=== EXERCISE DESCRIPTION ===
Please write out the whole listing that follows exactly; the pictures stay out.
● ● ● ● ●
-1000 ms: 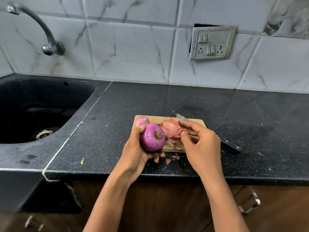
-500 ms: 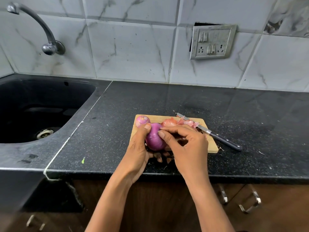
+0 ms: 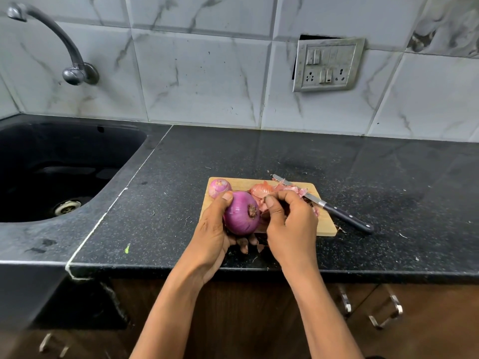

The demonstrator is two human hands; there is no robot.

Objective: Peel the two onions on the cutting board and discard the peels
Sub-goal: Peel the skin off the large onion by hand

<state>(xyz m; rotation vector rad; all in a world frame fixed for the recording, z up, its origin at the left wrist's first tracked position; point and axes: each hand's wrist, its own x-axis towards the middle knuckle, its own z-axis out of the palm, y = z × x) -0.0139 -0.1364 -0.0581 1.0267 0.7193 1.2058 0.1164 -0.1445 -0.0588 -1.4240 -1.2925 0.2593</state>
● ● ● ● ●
=== EXERCISE ANSWER ===
-1000 ms: 
-500 ms: 
+0 ms: 

The demonstrator is two human hands; there is no robot.

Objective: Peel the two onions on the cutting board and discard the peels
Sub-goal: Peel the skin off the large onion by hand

<state>(xyz m; rotation vector rad; all in a world frame fixed for the recording, z up, its origin at the left wrist's first tracked position; point and axes: each hand's wrist, its own x-axis towards the middle knuckle, its own z-axis out of the palm, y = z × x) -0.0139 -0.1364 -0.0581 1.0267 0.7193 1.2058 0.1164 -0.1445 -0.0588 -1.4240 -1.2925 0.2593</state>

The exercise has been completed.